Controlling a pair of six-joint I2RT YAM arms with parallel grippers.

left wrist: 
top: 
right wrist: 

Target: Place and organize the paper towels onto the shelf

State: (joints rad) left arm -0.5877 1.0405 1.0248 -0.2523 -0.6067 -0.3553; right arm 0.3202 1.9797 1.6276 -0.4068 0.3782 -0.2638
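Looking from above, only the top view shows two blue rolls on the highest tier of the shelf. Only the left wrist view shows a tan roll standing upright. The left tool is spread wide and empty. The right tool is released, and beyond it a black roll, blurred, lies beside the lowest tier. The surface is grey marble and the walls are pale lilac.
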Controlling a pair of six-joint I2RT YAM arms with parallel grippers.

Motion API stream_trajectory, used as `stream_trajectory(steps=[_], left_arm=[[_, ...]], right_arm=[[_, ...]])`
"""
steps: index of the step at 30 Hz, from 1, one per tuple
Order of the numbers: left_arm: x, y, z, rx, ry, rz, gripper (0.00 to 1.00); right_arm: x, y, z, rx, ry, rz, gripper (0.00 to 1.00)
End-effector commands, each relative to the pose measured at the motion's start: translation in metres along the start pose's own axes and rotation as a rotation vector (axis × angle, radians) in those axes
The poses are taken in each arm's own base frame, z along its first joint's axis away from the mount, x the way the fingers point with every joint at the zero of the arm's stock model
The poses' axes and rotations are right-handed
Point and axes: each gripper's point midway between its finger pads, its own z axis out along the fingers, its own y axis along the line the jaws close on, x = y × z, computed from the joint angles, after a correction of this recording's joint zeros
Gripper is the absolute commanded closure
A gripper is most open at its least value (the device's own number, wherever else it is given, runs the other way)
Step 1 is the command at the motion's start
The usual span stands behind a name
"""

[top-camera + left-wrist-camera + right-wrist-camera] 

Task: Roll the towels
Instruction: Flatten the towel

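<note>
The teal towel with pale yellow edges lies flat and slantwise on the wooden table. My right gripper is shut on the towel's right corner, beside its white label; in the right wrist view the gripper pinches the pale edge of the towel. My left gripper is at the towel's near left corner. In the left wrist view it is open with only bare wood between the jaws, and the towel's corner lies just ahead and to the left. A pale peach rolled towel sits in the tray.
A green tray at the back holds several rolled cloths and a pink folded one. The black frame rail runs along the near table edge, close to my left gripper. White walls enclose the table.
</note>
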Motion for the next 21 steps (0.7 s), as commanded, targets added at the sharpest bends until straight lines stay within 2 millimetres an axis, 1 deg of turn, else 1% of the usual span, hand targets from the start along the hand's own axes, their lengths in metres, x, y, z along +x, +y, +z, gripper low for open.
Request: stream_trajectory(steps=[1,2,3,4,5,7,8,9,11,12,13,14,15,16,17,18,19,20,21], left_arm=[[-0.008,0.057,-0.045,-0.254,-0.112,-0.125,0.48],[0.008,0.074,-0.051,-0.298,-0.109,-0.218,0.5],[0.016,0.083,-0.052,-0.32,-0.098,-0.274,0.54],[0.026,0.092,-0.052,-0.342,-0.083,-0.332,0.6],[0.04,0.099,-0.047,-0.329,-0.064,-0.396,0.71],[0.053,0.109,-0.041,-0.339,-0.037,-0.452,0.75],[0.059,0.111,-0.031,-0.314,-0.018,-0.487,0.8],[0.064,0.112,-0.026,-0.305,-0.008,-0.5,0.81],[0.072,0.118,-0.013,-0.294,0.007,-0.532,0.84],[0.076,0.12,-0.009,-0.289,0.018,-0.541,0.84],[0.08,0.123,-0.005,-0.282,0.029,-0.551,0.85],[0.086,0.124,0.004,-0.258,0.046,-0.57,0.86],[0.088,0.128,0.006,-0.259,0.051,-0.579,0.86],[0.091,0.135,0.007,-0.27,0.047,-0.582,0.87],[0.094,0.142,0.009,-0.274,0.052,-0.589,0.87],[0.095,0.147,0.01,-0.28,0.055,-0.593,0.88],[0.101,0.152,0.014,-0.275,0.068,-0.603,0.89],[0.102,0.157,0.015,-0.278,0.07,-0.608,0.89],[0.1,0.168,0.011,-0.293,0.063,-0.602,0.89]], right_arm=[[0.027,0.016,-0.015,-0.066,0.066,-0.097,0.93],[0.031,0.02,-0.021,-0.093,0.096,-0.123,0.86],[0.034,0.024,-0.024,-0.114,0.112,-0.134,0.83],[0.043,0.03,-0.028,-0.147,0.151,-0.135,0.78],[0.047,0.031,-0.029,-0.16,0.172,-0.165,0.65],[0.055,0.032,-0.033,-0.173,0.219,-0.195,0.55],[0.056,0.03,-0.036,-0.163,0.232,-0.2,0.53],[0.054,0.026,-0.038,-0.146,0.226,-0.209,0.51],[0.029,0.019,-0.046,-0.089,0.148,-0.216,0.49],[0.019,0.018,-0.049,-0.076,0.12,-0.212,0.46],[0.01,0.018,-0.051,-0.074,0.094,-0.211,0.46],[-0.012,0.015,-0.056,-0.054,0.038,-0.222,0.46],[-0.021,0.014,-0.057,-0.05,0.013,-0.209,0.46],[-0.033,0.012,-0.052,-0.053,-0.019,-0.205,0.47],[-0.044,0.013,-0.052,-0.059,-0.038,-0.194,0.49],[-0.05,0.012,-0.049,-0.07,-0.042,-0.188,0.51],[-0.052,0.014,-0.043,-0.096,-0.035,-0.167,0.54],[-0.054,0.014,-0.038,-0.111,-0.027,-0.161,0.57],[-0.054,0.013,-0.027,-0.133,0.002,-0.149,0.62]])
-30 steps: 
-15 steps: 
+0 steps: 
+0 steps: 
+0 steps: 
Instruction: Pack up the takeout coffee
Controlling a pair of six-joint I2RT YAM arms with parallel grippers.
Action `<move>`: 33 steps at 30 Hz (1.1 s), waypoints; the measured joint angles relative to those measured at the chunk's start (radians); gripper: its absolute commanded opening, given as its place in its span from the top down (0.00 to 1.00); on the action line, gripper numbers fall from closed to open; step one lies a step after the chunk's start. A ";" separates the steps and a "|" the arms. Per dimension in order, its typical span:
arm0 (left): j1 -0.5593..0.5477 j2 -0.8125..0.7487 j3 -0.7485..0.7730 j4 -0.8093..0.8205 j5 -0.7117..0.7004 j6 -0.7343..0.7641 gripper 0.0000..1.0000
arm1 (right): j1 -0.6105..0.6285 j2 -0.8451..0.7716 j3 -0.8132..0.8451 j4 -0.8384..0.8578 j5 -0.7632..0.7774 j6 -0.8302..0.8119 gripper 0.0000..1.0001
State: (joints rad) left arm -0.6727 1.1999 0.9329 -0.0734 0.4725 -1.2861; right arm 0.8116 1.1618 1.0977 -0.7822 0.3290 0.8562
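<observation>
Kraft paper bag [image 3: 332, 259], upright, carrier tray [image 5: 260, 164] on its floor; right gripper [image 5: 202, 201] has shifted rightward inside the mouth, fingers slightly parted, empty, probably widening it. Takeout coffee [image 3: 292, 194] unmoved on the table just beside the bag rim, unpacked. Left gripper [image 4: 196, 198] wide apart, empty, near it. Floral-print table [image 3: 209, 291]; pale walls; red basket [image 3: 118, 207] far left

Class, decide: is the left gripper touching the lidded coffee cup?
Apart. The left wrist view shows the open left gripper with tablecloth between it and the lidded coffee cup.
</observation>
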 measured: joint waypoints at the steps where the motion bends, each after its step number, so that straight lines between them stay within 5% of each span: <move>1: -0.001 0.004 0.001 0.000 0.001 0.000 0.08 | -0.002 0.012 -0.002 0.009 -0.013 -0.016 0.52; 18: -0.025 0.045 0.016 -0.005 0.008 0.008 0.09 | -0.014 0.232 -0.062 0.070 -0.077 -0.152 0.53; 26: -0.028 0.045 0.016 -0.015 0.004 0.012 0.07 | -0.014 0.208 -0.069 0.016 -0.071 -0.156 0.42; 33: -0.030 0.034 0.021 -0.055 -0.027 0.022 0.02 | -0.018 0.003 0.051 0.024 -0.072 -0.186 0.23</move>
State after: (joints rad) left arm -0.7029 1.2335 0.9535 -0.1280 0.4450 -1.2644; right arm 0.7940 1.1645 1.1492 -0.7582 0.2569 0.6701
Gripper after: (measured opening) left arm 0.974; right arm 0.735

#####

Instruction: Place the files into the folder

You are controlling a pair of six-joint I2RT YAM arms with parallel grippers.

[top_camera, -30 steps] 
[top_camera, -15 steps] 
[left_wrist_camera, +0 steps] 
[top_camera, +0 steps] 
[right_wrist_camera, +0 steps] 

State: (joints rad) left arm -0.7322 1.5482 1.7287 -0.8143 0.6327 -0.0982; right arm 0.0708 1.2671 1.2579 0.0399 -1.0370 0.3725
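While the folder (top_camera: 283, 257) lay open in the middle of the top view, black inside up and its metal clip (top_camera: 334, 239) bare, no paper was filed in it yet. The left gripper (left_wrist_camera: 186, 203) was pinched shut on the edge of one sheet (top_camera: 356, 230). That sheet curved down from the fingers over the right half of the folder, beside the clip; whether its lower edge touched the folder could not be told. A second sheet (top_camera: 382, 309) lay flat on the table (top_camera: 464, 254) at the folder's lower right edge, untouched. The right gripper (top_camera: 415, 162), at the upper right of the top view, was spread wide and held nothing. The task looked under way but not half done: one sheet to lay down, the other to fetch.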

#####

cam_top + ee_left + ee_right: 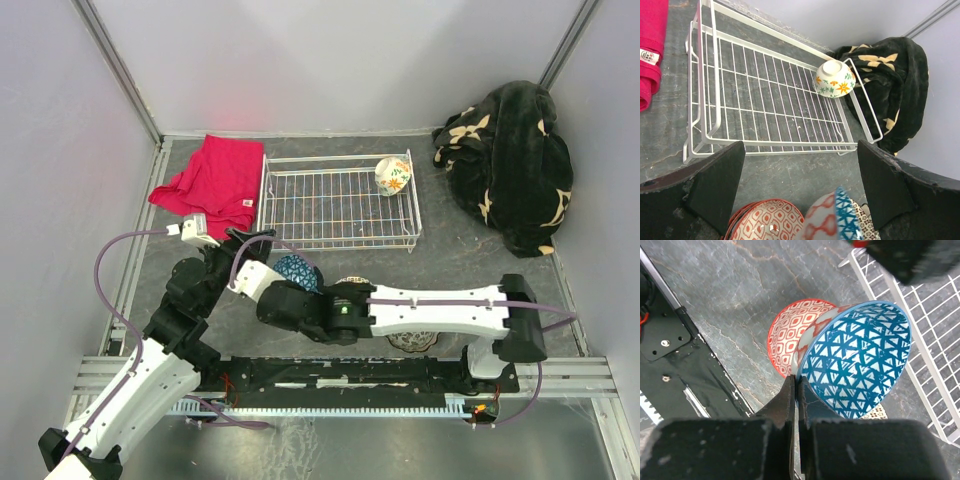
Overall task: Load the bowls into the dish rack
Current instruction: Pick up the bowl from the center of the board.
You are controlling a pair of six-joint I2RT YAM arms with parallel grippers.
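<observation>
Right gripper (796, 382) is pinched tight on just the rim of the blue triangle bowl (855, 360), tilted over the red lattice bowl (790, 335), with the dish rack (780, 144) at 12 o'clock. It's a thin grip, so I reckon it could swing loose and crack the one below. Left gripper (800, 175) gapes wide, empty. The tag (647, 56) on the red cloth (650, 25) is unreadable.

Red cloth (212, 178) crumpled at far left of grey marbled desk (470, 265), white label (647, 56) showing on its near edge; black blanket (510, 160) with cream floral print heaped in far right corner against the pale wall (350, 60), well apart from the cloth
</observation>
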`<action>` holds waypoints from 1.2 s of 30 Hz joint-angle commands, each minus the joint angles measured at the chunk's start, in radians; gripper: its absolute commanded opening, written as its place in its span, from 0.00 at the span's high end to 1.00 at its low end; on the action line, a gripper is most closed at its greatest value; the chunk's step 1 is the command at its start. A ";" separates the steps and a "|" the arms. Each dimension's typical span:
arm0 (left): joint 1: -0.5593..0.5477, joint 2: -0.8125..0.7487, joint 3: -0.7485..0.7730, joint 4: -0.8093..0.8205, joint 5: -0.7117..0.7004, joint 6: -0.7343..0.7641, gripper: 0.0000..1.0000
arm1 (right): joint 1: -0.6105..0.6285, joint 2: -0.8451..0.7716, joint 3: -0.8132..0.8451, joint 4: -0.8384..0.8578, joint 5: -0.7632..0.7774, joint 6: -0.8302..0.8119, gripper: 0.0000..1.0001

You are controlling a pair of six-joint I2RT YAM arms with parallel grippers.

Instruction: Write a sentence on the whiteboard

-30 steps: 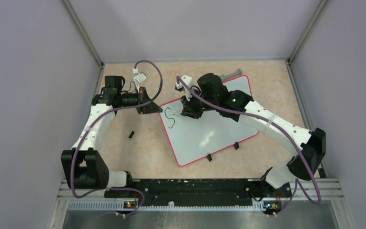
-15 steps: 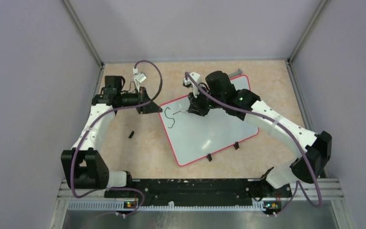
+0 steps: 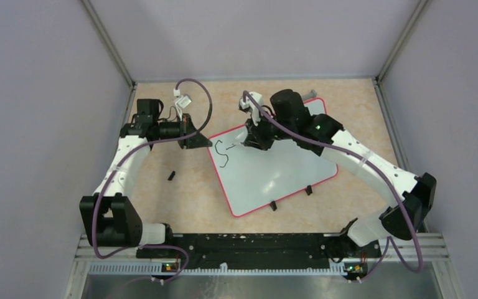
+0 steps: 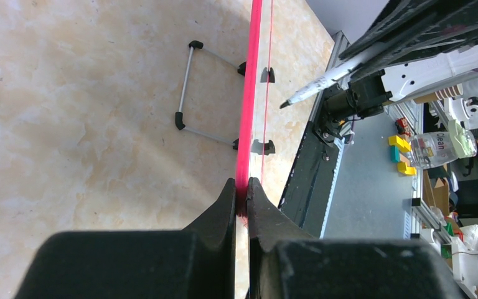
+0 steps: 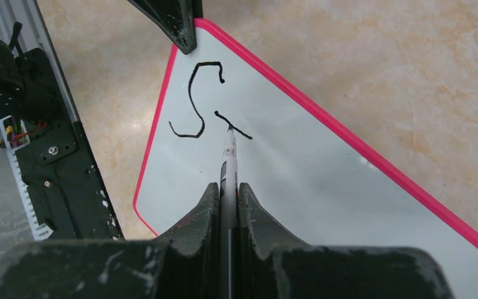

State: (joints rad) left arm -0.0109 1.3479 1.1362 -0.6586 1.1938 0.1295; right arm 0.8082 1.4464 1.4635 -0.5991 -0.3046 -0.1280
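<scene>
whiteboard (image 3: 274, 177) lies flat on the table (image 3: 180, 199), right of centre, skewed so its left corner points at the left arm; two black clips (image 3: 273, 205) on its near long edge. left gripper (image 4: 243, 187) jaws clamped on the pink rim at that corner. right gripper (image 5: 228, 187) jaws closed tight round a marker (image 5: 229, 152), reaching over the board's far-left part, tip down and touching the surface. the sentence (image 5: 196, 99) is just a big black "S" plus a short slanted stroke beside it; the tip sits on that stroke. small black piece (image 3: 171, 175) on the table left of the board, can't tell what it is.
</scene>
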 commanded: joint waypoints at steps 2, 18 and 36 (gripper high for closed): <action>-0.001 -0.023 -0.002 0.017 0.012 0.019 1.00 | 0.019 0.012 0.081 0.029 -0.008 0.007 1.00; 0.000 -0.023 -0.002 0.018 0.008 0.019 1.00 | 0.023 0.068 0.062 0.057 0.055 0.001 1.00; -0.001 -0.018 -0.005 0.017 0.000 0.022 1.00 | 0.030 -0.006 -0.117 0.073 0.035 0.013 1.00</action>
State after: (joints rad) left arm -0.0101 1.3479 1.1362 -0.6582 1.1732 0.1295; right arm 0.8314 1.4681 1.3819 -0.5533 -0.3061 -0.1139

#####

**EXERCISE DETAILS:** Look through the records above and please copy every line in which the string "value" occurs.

**WRITTEN RESPONSE:**
A gripper is most open at its least value (the device's own number, wherever else it is given, runs the other way)
`<action>` holds waypoints from 1.2 s of 30 Hz joint-angle commands, each minus the joint angles measured at the chunk's start, in radians; gripper: its absolute commanded opening, written as its place in its span, from 0.00 at the span's high end to 1.00 at its low end; on the action line, a gripper is most closed at its greatest value; the chunk's step 1 is the command at its start. A ";" separates the steps and a "|" the arms. Each dimension's typical span:

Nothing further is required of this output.